**Task requirements**. Please transcribe the data below in full, word for word, without the images.

**Data excerpt**.

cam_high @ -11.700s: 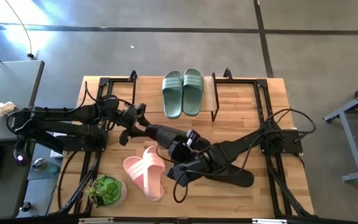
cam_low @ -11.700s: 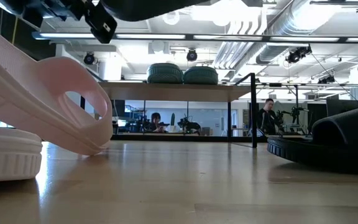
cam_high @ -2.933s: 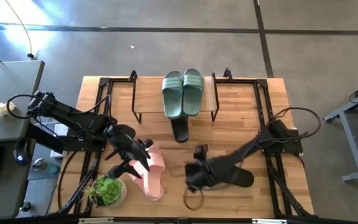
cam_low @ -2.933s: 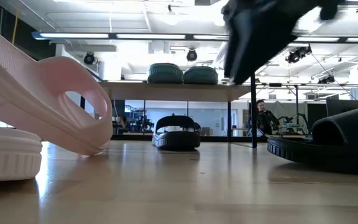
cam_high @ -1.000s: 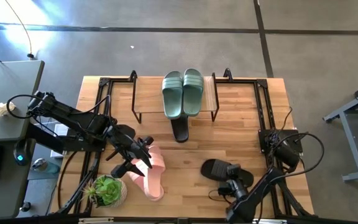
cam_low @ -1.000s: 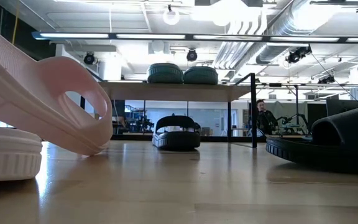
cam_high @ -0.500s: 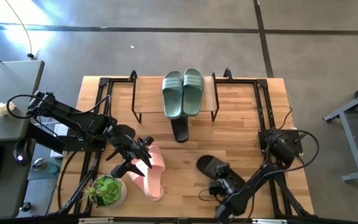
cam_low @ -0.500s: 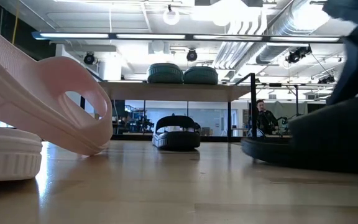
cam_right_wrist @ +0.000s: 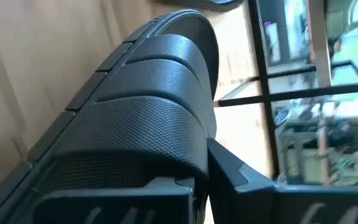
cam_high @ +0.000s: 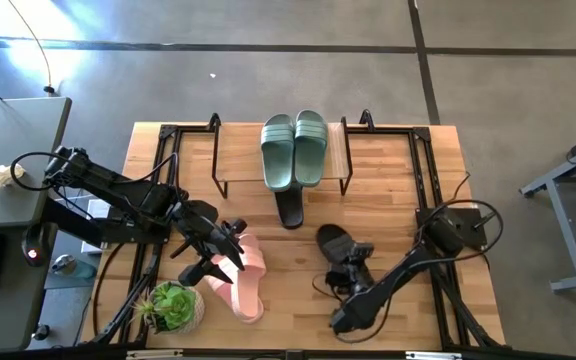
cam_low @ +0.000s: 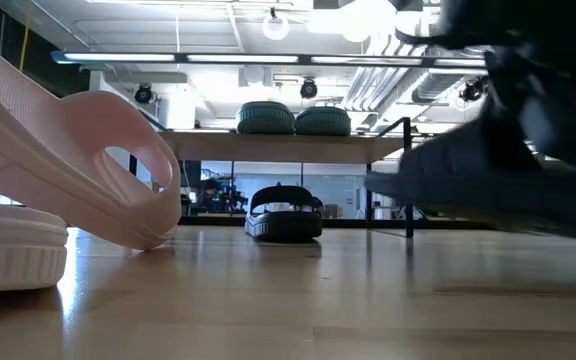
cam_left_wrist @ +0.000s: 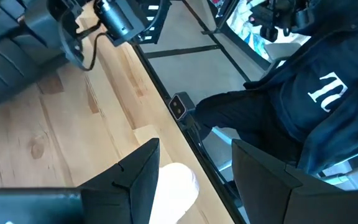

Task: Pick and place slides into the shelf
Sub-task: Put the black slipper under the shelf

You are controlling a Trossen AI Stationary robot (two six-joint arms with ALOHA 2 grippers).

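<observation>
A sage green pair (cam_high: 294, 150) lies on the shelf's plank top (cam_high: 236, 152). One black slide (cam_high: 290, 208) rests on its sole on the table, partly under the shelf. My right gripper (cam_high: 349, 260) is shut on the other black slide (cam_high: 332, 241), which hangs above the table right of centre (cam_low: 468, 180). The two pink slides (cam_high: 245, 278) lie near the left front, one leaning on the other (cam_low: 68, 170). My left gripper (cam_high: 223, 262) hovers open over their left edge; a pink end (cam_left_wrist: 178, 186) shows below, between its fingers. My right gripper grips the black slide at its ribbed strap (cam_right_wrist: 191, 152). One finger (cam_right_wrist: 232, 171) shows outside the strap's side, and the strap hides the other. The fingers come slanting down from the table's near side. The slide is lifted clear of the table, roughly level.
A potted plant (cam_high: 172, 306) stands at the near left corner. Black wire frames (cam_high: 346, 160) bound the shelf's ends. A person in a dark hoodie (cam_left_wrist: 303, 106) stands beyond the table's edge in the left wrist view. Bare wood lies between the pink slides and the held slide.
My right gripper has swung toward the table's left and far edges and rolled at the wrist, taking the black slide along. That slide lay on the table near the right front and now hangs clear of it, nearer the centre and turned about.
</observation>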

**Exercise response**.
cam_high @ -11.700s: 
cam_low @ -11.700s: 
cam_high @ -2.933s: 
cam_low @ -2.933s: 
cam_high @ -1.000s: 
cam_low @ -1.000s: 
cam_high @ -0.500s: 
cam_low @ -0.500s: 
cam_right_wrist @ +0.000s: 
cam_high @ +0.000s: 
cam_low @ +0.000s: 
cam_left_wrist @ +0.000s: 

Task: Pick and place slides into the shelf
Sub-task: Put the black slipper under the shelf

You are controlling a Trossen AI Stationary robot (two six-joint arms with ALOHA 2 grippers).

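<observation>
A sage green pair (cam_high: 294, 150) lies on the shelf's plank top (cam_high: 236, 152). One black slide (cam_high: 290, 208) rests on its sole on the table, partly under the shelf. My right gripper (cam_high: 349, 260) is shut on the other black slide (cam_high: 332, 241), which hangs above the table right of centre (cam_low: 468, 180). The two pink slides (cam_high: 245, 278) lie near the left front, one leaning on the other (cam_low: 68, 170). My left gripper (cam_high: 223, 262) hovers open over their left edge; a pink end (cam_left_wrist: 178, 186) shows below, between its fingers. My right gripper grips the black slide at its ribbed strap (cam_right_wrist: 191, 152). One finger (cam_right_wrist: 232, 171) shows outside the strap's side, and the strap hides the other. The fingers come slanting down from the table's near side. The slide is lifted clear of the table, roughly level.
A potted plant (cam_high: 172, 306) stands at the near left corner. Black wire frames (cam_high: 346, 160) bound the shelf's ends. A person in a dark hoodie (cam_left_wrist: 303, 106) stands beyond the table's edge in the left wrist view. Bare wood lies between the pink slides and the held slide.
My right gripper has swung toward the table's left and far edges and rolled at the wrist, taking the black slide along. That slide lay on the table near the right front and now hangs clear of it, nearer the centre and turned about.
</observation>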

The answer requires no additions.